How to complete this task: Please transcribe exactly the lines from the line holding "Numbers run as" through the end of the data below, and skip any pictures.

Dataset excerpts:

▼▼▼

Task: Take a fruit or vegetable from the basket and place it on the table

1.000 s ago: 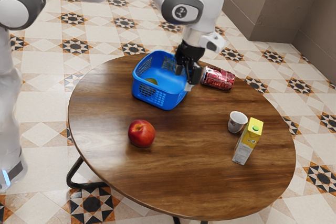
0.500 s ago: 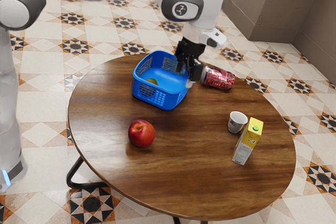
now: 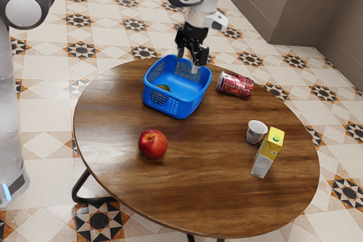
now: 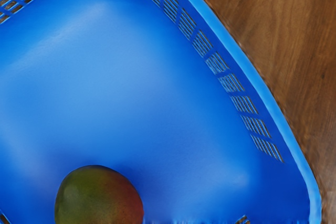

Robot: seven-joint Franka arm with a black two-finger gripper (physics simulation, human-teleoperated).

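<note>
My gripper (image 3: pixel 188 63) is open, with its fingers spread over the rear part of the blue basket (image 3: pixel 184 107). Inside the basket lies a greenish fruit (image 3: pixel 164 88), partly hidden by the near wall, on the side toward the exterior view's left. From the wrist view, the blue basket (image 4: pixel 121 93) is seen from above, and the fruit (image 4: pixel 98 195), green turning reddish like a mango, rests on its floor. Nothing is between the fingers. The wooden table (image 3: pixel 210 185) carries the basket.
A red apple-like fruit (image 3: pixel 153 144) sits on the table in front of the basket. A red can (image 3: pixel 235 84) lies beside the basket toward the exterior view's right. Farther that way stand a small white cup (image 3: pixel 256 132) and a yellow-and-white carton (image 3: pixel 267 153).
My hand has moved toward the exterior view's left and upward in it, from the basket's right-hand rim to over its rear part. The basket and other objects have stayed put.
</note>
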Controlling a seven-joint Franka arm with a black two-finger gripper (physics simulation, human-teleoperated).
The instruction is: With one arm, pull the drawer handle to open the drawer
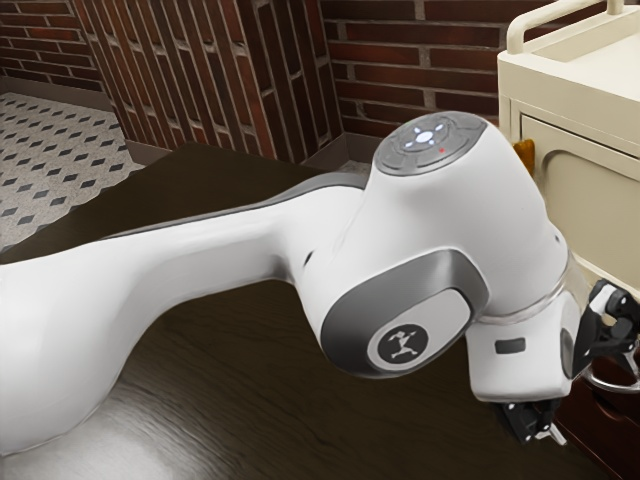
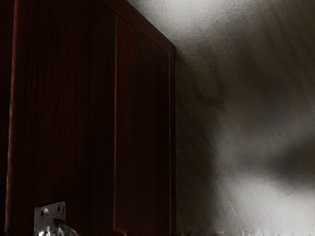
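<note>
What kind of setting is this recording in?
Possibly a workshop or storage room: brick walls, a cream utility cart and a dark wood-grained table.

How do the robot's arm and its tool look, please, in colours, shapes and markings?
The arm is smooth white and rounded, with grey trim. A round grey cap carries bluish-white lights and a small red mark; a black disc bears a white emblem. The tool is black, jointed and two-fingered.
</note>
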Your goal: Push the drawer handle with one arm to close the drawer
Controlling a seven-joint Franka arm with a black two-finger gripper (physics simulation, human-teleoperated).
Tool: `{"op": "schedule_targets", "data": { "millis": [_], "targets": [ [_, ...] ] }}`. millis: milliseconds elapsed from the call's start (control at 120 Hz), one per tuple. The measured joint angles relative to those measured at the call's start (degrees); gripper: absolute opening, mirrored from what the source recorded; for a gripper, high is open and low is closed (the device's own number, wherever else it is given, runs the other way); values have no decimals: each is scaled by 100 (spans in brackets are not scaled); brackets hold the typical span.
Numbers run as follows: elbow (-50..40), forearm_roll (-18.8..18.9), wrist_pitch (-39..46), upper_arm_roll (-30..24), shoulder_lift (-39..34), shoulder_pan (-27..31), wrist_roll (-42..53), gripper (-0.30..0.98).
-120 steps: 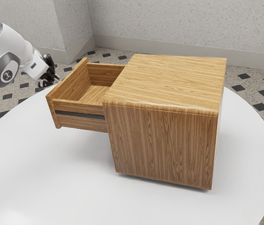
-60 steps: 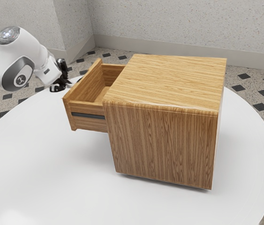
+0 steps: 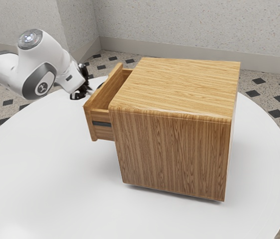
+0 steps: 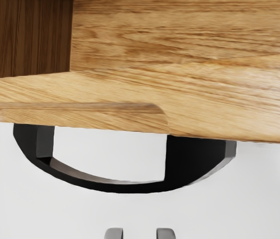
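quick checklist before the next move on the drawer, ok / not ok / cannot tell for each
1. Drawer closed: not ok, it sticks out of the cabinet.
2. Hand outside the drawer, on its handle side: ok.
3. Handle ahead of the hand: ok.
4. Hand shut, if pushing that way: not ok, its fingers stand apart.
5. Fingers touching the handle: cannot tell.

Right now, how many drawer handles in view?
1: the curved black handle, on the outer face of the part-open drawer. The cabinet's unseen sides may hide others.
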Motion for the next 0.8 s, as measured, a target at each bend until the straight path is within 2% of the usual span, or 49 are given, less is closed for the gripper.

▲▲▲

Written solution:
Numbers run as follows: elbow (-50..40), forearm_roll (-18.8..18.9), wrist_pitch (-39..46), upper_arm_roll (-30..24), shoulder_lift (-39..34), shoulder_pan (-27..31), wrist_roll (-42..53), gripper (-0.30..0.98).
-120 steps: 
-60 steps: 
+0 steps: 
+0 steps: 
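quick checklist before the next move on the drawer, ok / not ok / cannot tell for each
1. Drawer closed: not ok, it sticks out of the cabinet.
2. Hand outside the drawer, on its handle side: ok.
3. Handle ahead of the hand: ok.
4. Hand shut, if pushing that way: not ok, its fingers stand apart.
5. Fingers touching the handle: cannot tell.

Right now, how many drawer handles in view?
1: the curved black handle, on the outer face of the part-open drawer. The cabinet's unseen sides may hide others.
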Motion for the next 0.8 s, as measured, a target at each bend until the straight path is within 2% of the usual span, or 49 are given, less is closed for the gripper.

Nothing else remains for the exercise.